After several years of stagnating R&D budgets for most non-defense agencies, the Pentagon now seems poised to join the trend, according to the analysis by the American Association for the Advancement of Science (AAAS).The Defense Department's spending on basic science and early technology development would be particularly hard hit.
Science-related spending proposals for the Pentagon and other federal agencies will be analyzed in a comprehensive AAAS report to be posted online 12 April in advance of the upcoming forum.
While overall, the Pentagon would continue to grab the lion's share of the nation's R&D investment --about 53 percent-- much of that money goes to defense laboratories and industrial contractors who focus on developing specific weapons systems. The proposed budget would impose steep cuts on Pentagon science and technology spending, money that traditionally has helped nurture such disciplines as computer science, mathematics and oceanography.
For all agencies, the total federal R&D portfolio of $132.3 billion would grow just 0.1 percent or $84 million, far short of the 2.0 percent increases needed to keep up with inflation, according to the AAAS analysis..

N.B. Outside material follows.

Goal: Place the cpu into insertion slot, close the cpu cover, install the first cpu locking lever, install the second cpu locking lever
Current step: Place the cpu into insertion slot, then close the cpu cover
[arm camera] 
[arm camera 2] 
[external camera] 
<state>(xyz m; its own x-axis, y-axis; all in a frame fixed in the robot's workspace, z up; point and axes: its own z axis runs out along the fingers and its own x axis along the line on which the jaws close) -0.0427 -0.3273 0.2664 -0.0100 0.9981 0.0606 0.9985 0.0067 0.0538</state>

NASA would continue to receive additional resources, but nearly all other non-defense agencies would see their R&D funding decline. The Energy Department's Office of Science would see its funding fall 4.5 percent to $3.2 billion. Environmental R&D would decline across the board, including a 4.8 percent drop for the U.S. Geological Survey and 11.2 percent for the National Oceanic and Atmospheric Administration.